3) The code will also allow easier modification and scaling. Adding a new characteristic won’t require digging through an ever lengthing loop(), but simply writing a new function.
This structure will work very well when the characteristics are all written to from a central as in this project. What will the code look like when characteristics are changed from within the the thing? It does, and for more on this please read Chapter 6 of Make: Bluetooth LE Projects with Arduino, Raspberry Pi, and Smartphones.
Now on to more code. We have 3 characteristics we want to change, the lamp switch, lamp color and lamp brightness. We will create a function or callback that will be executed anytime there is a change to a characteristic. The purpose of each of these functions will be to change the state of the lamp as it is represented in the struct and to initiate the appropriate action based on this change. Let’s look at the color change, as it is the most interesting.

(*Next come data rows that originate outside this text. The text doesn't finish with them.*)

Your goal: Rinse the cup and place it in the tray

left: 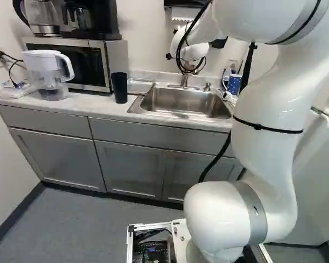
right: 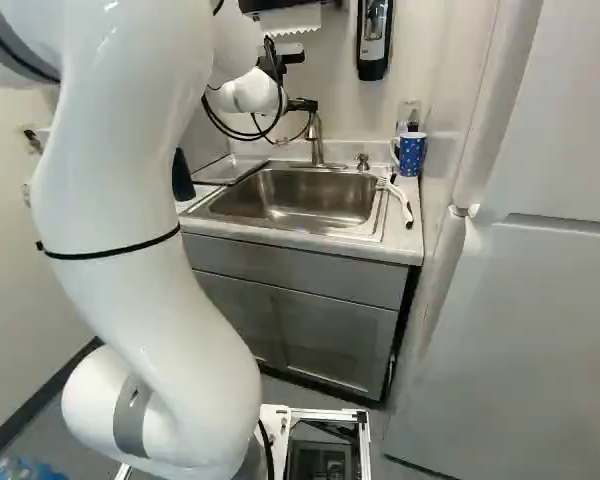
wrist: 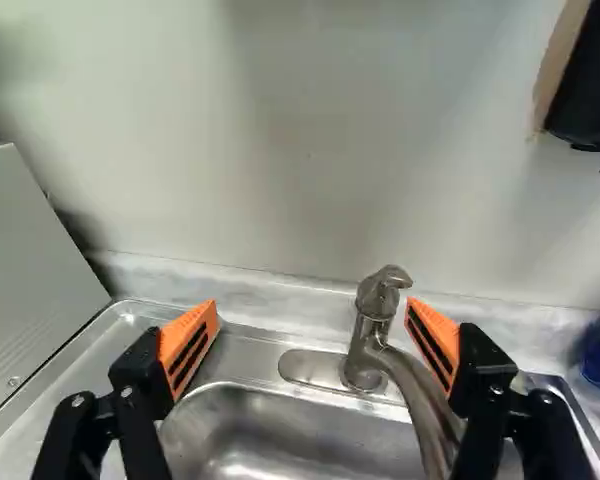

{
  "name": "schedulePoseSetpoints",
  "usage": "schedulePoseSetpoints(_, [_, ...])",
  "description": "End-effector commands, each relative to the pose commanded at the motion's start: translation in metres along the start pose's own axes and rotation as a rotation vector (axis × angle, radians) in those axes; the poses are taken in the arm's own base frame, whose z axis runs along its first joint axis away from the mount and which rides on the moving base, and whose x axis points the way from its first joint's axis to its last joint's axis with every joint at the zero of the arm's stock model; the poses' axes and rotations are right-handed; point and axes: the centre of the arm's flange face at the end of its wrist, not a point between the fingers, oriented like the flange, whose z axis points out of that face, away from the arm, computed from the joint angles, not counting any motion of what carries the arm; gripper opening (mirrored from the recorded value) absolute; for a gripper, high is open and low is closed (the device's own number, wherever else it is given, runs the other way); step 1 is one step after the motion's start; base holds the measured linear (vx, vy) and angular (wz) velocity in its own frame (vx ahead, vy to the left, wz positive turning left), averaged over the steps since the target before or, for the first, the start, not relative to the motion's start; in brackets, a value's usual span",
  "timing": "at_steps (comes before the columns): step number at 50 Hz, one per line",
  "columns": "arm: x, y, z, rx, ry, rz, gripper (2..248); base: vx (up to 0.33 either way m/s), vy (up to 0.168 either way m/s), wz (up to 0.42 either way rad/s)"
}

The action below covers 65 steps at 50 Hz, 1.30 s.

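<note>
Tool wide, nothing held; the faucet stands ahead in the gap, nearer one finger. Step in hand, as judged: working the faucet lever. For this, centre the tool on the lever before advancing, bring the pads level with it, then nudge gently; a hard push could wrench the spout sideways. The sink lies below, a flat tray-like surface beside it (probably the tray, not confirmed). Task's cup uncertain: a dark cup stands upright left of the sink in the left base view, a blue spotted mug at its far right corner. Surface: pale table, also bearing a pitcher and microwave. Room: grey cabinets beneath, plain wall behind.
</note>
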Motion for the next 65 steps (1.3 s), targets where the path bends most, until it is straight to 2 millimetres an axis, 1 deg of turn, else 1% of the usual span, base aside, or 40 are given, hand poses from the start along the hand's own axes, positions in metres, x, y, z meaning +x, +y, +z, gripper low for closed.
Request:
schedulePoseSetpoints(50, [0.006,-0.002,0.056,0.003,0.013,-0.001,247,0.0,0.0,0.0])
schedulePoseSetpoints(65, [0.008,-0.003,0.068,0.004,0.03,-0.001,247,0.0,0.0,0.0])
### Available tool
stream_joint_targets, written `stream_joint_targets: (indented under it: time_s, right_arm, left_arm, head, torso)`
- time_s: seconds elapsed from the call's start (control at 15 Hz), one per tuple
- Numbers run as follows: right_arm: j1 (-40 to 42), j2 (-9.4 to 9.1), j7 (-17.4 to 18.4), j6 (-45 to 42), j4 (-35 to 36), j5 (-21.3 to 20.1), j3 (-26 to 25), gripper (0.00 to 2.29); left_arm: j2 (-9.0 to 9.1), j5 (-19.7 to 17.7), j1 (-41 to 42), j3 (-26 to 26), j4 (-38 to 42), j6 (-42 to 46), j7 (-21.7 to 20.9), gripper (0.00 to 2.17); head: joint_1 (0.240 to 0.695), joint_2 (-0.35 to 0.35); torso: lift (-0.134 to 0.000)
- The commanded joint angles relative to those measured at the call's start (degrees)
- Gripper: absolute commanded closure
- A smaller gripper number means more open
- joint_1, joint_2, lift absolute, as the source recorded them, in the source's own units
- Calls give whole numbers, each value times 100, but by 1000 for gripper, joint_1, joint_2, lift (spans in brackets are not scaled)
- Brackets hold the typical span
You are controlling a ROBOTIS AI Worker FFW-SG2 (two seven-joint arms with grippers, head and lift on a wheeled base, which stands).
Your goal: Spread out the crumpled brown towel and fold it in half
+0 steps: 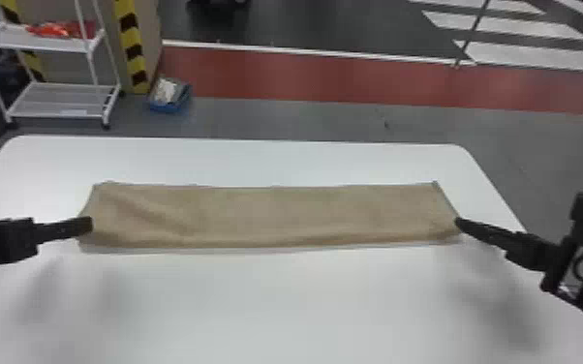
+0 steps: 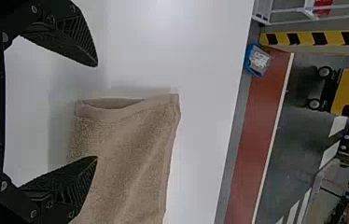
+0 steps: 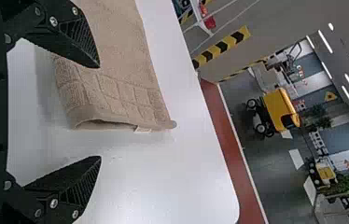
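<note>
Right now, you are looking at the brown towel [image 1: 276, 213], which is lying as a long, narrow strip on the white table [image 1: 266, 305], running from left to right. In the head view its whole length is showing, with a diagonal crease crossing the left part. The left gripper [image 1: 91, 224] is hovering at the towel's left end, and the right gripper [image 1: 458, 221] is hovering at its right end; whether either is touching the cloth, you aren't able to tell.

The wrist views are giving you what the head view is hiding. From the left one, you are seeing the left gripper [image 2: 97, 112] spreading its fingers wide, one lying over the towel and the other beyond its end edge, where the layers are parting into a narrow opening. From the right one, you are finding the right gripper [image 3: 100, 112] spread just as wide, pinching nothing, with one finger over the towel. That view is also revealing a checked woven band [image 3: 112, 93] near the towel's right end and a small white tag [image 3: 143, 129] sticking out at its edge.

Beyond the towel's left part, the head view is showing you a white rack [image 1: 63, 99] and a blue box [image 1: 169, 104] on the floor.
</note>
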State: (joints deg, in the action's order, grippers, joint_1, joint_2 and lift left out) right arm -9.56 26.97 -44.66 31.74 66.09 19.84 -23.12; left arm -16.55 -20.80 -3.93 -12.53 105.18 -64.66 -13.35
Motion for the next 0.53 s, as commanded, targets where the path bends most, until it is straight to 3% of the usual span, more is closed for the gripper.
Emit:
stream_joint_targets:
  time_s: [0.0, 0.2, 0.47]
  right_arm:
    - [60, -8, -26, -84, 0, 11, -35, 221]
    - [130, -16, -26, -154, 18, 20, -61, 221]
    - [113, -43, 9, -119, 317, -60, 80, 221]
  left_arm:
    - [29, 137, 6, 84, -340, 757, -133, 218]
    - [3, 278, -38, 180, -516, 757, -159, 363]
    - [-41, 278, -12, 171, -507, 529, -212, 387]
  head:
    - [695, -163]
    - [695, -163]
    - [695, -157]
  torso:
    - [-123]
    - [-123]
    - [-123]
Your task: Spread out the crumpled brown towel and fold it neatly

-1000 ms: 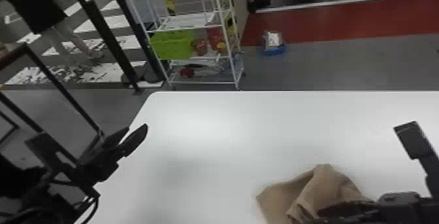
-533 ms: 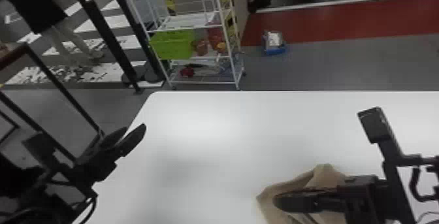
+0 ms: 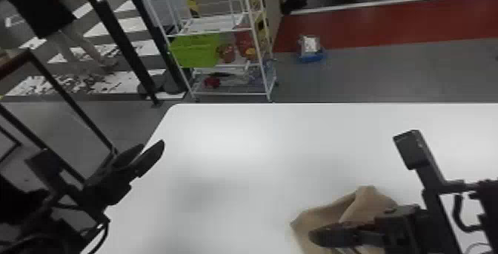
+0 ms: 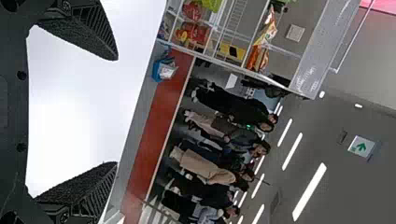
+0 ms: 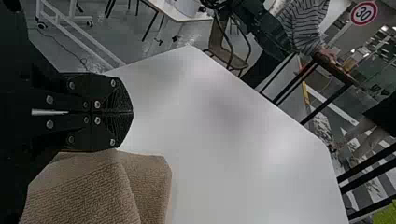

In the setup() portion of the sketch, we connect specific characteristics with a specific event handler:
colorCharacteristic.setEventHandler(BLEWritten, colorCharacteristicWritten);
The event handler is then specified outside of both the setup() and loop() portions of the sketch:
void colorCharacteristicWritten(BLECentral& central, BLECharacteristic& characteristc)
{
const unsigned char* colors = colorCharacteristic.value();
lampState.green = colors[0];
lampState.red = colors[1];
lampState.blue = colors[2];
for (int i=0;i<NUMPIXELS;i++) {
ring.setPixelColor( i, ring.Color(lampState.green,lampState.red,lampState.blue)); }
ring.show();
}
We passed the parameter 3 when defining the colorCharacteristic. This specifies that the colorCharacteristic will hold 3 bytes of information. So when our mobile app changes the colorCharacteristic, it will send 3 bytes holding a value representing the R, G and B colors chosen. Because we have chosen an event handler model, updates to this characteristic are handled automatically.
And that's all I really want to say about the sketch! After you have the Arduino sketch up and running, you can debug it with a tool such as nRF Master Control before moving on to writing the mobile app. I recommend this, especially if you are new to writing BLE code or Arduino code. If you try and debug the sketch and the mobile app at one time, it will be much harder to trace down your bugs. Better to have ½ half of the software in working order first.
The Hybrid Mobile App:
The other component of the software for an IOT application is the portion of the code that will reside on our mobile device. For this we will use the Evothings platform and the triumvirate of HTML/CSS/JavaScript. The reason we can access the native features of our phone, in this case BLE, without writing a native app, is by using the use of the cordova/phonegap libraries. We won’t work with these directly, but will use the API provided for us by the good people at Evothings, named appropriately enough, easyble.js.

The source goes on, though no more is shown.